For small businesses, the main SEO areas to consider will be:

  • Website. A well-structured, fast, mobile-friendly website is essential. - See above for info on websites

  • Content. Relevant and permanently updated content is important - Check out our content page.

  • Page Titles. Basic optimisation is important so think page titles and meta descriptions for you website.

  • Local SEO. Local businesses need to consider local SEO practices. Register your company on google with address and details on the google map.

  • Link Building. This comes through being on websites with a high ranking and can be delivered through PR coverage.

  • Credibility. Case studies, portfolios, reviews and testimonials help you clinch the deal.

 

SEO can be complicated so understanding your current situation and marketplace is key to making the right decisions. And fortunately, for smaller businesses you can strip away much of the complexity, and the conversation ends up being just about content, links and website design.

Is SEO right for your small business?

Search engines are a key way in which we all now look for products and services and to build credibility and get in front of potential customers. 

The following should be considered:

  • Budget. Do you have a  budget to compete with established competitors or is it worth trying to compete through SEO

  • Speed. SEO takes a long time to deliver results, especially in competitive search terms.

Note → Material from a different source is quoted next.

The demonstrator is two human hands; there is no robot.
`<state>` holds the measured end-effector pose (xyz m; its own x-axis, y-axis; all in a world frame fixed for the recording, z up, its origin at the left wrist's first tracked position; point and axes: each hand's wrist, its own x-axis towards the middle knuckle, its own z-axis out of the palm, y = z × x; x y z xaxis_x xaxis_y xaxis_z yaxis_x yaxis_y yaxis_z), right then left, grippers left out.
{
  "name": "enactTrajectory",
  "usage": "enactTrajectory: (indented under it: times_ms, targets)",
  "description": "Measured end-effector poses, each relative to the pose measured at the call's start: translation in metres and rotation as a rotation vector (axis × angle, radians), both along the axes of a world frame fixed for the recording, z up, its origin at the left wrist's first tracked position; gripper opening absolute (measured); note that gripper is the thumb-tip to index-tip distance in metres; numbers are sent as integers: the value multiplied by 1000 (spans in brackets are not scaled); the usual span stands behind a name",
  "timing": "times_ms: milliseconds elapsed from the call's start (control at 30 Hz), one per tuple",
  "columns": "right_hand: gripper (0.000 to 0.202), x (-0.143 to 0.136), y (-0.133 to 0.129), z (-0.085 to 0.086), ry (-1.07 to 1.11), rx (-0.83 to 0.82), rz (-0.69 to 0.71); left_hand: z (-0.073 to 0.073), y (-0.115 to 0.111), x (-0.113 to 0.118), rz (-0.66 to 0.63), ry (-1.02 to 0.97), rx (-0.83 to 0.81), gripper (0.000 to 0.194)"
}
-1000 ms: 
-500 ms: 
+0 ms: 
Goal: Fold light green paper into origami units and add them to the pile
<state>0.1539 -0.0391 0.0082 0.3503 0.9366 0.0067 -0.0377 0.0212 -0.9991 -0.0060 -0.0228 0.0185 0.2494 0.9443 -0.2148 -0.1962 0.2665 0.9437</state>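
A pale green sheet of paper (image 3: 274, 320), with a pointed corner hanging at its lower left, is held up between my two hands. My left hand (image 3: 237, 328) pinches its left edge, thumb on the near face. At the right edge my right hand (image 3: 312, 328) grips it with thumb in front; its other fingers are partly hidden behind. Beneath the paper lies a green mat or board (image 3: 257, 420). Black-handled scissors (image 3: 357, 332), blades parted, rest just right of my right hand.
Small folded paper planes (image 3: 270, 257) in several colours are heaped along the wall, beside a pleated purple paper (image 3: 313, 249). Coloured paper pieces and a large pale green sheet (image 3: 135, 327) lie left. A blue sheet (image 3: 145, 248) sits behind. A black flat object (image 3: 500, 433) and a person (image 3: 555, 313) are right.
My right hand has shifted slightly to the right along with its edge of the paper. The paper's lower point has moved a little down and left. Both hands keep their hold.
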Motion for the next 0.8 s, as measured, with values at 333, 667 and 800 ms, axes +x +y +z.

  • Online Adverts. Ads now occupy a lot of screen space on first page of results.

 

So, while organic search visibility is always desirable, it should not be relied upon solely and you should explore other methods of delivering traffic to your website such as online advertising. These can deliver fast results while you start building your SEO presence. In many cases, a combined approach using online advertising and SEO can deliver the best results.

Can you do SEO yourself?

The simple answer here is yes. At least some of it if and if you have been running a website, then you are likely doing some SEO yourself already. It can be time consuming as it requires a lot of unique content and work being done on the site.

 

A professional will probably better job and generate improved results more quickly but will cost your business a fee every month.  Also, your time may be better spent on other parts of your business and paying an SEO consultant to do their thing.